Malawi recibe el primer curso de balonmano playa de Solidaridad Olímpica por parte de la IHF
Juan José Saldaña
agosto 29, 2025

El deporte no solo se mide en medallas o victorias, también en las oportunidades que crea para transformar vidas. En Malawi, un país que respira pasión y energía, el balonmano playa encontró una nueva orilla para crecer gracias a la iniciativa de Solidaridad Olímpica (OLSOL). Este programa, que une al Comité Olímpico Internacional (COI), la Federación Internacional de Balonmano (IHF) y las federaciones nacionales, ha dado un paso histórico al capacitar a nuevos entrenadores en un entorno donde el acceso a formación de calidad puede marcar la diferencia.

Entre el 8 y el 11 de agosto de 2025, la ciudad de Salima, a orillas del lago Malawi, se convirtió en un punto de encuentro para 20 participantes que compartieron no solo aprendizajes técnicos, sino también sueños y esperanzas de impulsar este deporte en sus comunidades. Cinco mujeres y quince hombres, todos con una motivación común: abrir las puertas del balonmano playa a nuevas generaciones y demostrar que en África el futuro del deporte también se escribe en la arena.

Un curso con propósito más allá de la técnica

El seminario estuvo liderado por Wael Aly, reconocido conferenciante de la IHF y seleccionador nacional de Egipto, quien guió a los asistentes en un programa que combinó teoría y práctica de manera equilibrada. Durante cuatro días intensivos, los entrenadores en formación trabajaron sobre fundamentos esenciales: desde las reglas y tácticas del balonmano playa hasta la gestión de equipos y el desarrollo de atletas. El aprendizaje no quedó en el aula; en la orilla del lago, la arena se transformó en un laboratorio vivo donde se pusieron en práctica las enseñanzas a través de ejercicios, entrenamientos y escenarios de juego reales.

Este enfoque permitió a los participantes vivir el deporte en su máxima expresión: sentirlo, aplicarlo y entender cómo transmitirlo.

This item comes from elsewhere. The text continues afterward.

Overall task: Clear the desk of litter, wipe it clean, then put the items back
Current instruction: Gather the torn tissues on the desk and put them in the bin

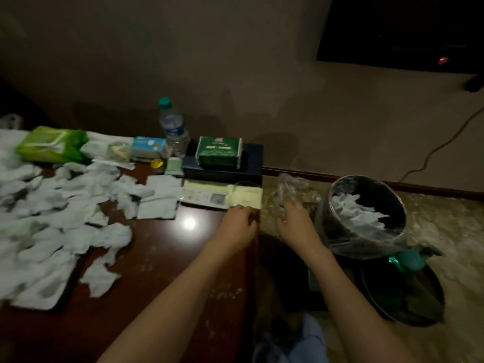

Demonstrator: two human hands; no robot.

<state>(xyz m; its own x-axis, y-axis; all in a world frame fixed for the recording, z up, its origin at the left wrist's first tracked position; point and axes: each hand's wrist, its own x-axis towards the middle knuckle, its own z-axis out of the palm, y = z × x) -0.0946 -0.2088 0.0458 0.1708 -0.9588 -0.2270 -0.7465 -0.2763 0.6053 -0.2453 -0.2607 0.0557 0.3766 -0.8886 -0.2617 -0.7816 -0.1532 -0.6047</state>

La experiencia no solo elevó sus competencias técnicas, sino que también reforzó la confianza necesaria para liderar en sus comunidades, con la certeza de que ahora cuentan con las herramientas para guiar a la próxima generación de jugadores.

Inclusión, equidad y un legado en construcción

El curso también destacó por su compromiso con la inclusión y la diversidad. La participación de mujeres en el programa reflejó la visión de la IHF y Solidaridad Olímpica de promover la equidad de género y abrir espacios de liderazgo deportivo femenino en un contexto donde estas oportunidades suelen ser limitadas. En Malawi, esta señal de apertura tiene un valor profundo: no se trata solo de entrenar entrenadores, sino de dar voz y protagonismo a quienes históricamente han tenido menos acceso.

Con la certificación otorgada por la IHF, los 20 participantes se convirtieron en referentes en sus comunidades, listos para expandir el balonmano playa y fortalecer sus estructuras locales. Más allá de lo deportivo, este curso sembró la semilla de un legado: formar entrenadores que inspiren, que construyan equipos de base y que eleven el perfil del balonmano en Malawi. Así, iniciativas como esta demuestran que el deporte, cuando se acompaña de educación y cooperación internacional, puede ser un puente hacia la esperanza, la equidad y el progreso colectivo.